WORK TO COMPLETE:
Repeat the data word for word. Do not include the pictures.

INFORMATION SUPPLIED:
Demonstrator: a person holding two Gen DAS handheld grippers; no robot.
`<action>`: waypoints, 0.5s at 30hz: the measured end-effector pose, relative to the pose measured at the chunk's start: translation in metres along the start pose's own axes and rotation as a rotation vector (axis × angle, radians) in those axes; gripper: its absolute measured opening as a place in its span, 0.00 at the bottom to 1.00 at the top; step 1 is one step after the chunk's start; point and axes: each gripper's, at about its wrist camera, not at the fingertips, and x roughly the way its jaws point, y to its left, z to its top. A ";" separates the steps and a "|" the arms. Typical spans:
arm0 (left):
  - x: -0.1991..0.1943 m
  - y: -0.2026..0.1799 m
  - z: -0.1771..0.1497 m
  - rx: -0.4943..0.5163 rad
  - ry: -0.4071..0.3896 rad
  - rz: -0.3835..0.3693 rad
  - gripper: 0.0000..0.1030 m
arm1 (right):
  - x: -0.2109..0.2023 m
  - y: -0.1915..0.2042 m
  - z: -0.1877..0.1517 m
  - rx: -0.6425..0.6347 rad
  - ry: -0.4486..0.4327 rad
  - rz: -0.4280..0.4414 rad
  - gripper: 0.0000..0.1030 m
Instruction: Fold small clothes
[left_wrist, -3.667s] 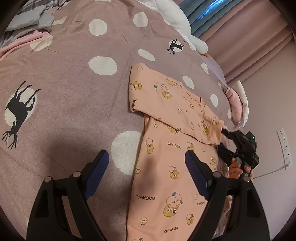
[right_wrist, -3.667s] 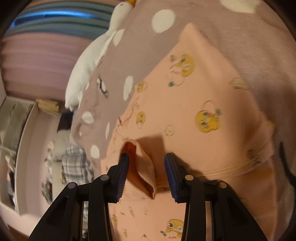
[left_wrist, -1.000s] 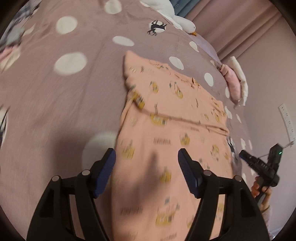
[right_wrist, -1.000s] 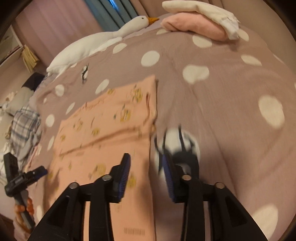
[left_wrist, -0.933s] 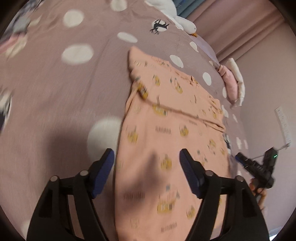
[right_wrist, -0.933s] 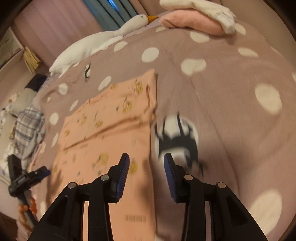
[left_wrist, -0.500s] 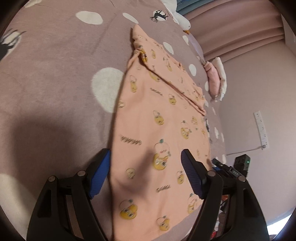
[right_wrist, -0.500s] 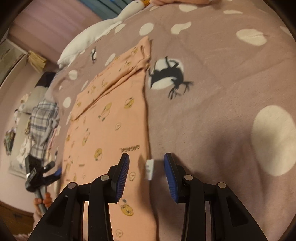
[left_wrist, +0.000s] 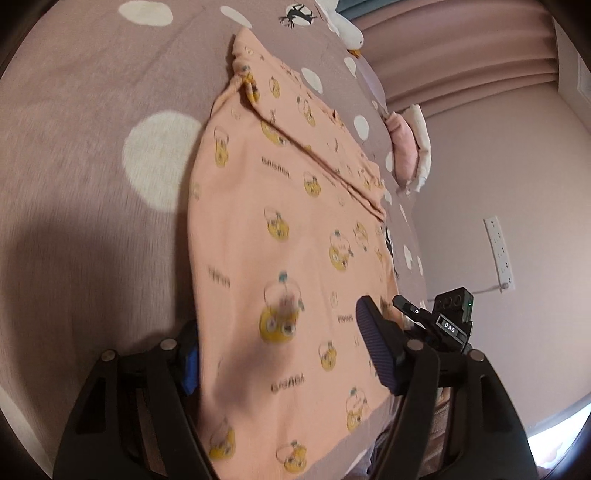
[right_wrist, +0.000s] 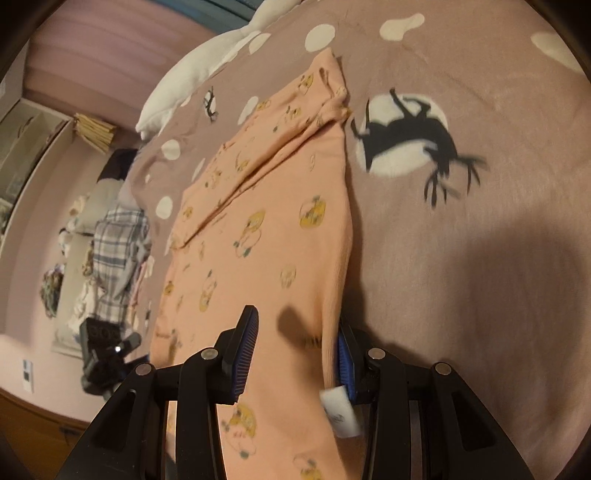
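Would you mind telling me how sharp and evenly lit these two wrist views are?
Left wrist: peach cartoon-print garment slightly motion-blurred, dark shadow on the mauve polka-dot bedspread, strong fisheye bending. Right wrist: dim, warm light, deer print smeared, large shadow at right.

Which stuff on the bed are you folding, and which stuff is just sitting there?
Part of the folding:
peach shirt, lying on the bedspread
left gripper, open over its near hem
right gripper, open at its side edge

Just sitting there:
white goose toy
pink and white folded pile
plaid clothes
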 end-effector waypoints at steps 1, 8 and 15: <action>-0.002 0.001 -0.005 -0.002 0.003 -0.009 0.65 | -0.003 -0.001 -0.005 0.001 0.006 0.008 0.38; -0.018 0.004 -0.040 -0.019 0.024 -0.062 0.60 | -0.024 -0.013 -0.041 0.025 0.048 0.082 0.38; -0.023 0.000 -0.064 -0.028 0.015 -0.057 0.51 | -0.030 -0.010 -0.066 0.028 0.078 0.127 0.38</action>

WRITTEN SOLUTION:
Demonstrator: a person holding two Gen DAS handheld grippers; no robot.
`<action>`: waypoints, 0.5s at 30hz: the measured end-effector pose, relative to the pose measured at the chunk's start: translation in metres along the start pose's own axes and rotation as a rotation vector (axis × angle, radians) in those axes; gripper: its absolute measured opening as a place in its span, 0.00 at the bottom to 1.00 at the top; step 1 is one step after the chunk's start; point and axes: each gripper's, at about its wrist camera, not at the fingertips, and x roughly the way its jaws point, y to its left, z to its top. A ";" separates the steps and a "|" the arms. Typical spans:
arm0 (left):
  - x: -0.1991..0.1943 m
  - y: -0.2026..0.1799 m
  - z: -0.1771..0.1497 m
  - rx: -0.4943..0.5163 rad
  - ry: -0.4071..0.3896 rad
  - rz: -0.3835..0.3693 rad
  - gripper: 0.0000..0.1030 m
arm1 (right):
  - x: -0.2109..0.2023 m
  - y: -0.1915..0.2042 m
  - z: -0.1877..0.1517 m
  - rx: -0.6425..0.6347 rad
  - ry: -0.4486..0.4327 rad
  - rz: -0.4280..0.4414 rad
  - gripper: 0.0000..0.1030 m
Instruction: Fold small clothes
[left_wrist, -3.667s] 
[right_wrist, -3.667s] 
[left_wrist, -1.000s] 
[right_wrist, -1.000s] 
[left_wrist, -0.933s] 
[right_wrist, -0.933s] 
[left_wrist, -0.500s] 
[right_wrist, -0.500s] 
[left_wrist, +0.000s] 
[right_wrist, +0.000s] 
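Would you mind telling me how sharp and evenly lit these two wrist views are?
Left wrist: peach cartoon-print garment slightly motion-blurred, dark shadow on the mauve polka-dot bedspread, strong fisheye bending. Right wrist: dim, warm light, deer print smeared, large shadow at right.

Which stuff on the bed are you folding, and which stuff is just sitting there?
Part of the folding:
peach shirt, lying on the bedspread
left gripper, open over its near hem
right gripper, open at its side edge

Just sitting there:
white goose toy
pink and white folded pile
plaid clothes
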 end-effector waypoints at steps 1, 8 and 15: <action>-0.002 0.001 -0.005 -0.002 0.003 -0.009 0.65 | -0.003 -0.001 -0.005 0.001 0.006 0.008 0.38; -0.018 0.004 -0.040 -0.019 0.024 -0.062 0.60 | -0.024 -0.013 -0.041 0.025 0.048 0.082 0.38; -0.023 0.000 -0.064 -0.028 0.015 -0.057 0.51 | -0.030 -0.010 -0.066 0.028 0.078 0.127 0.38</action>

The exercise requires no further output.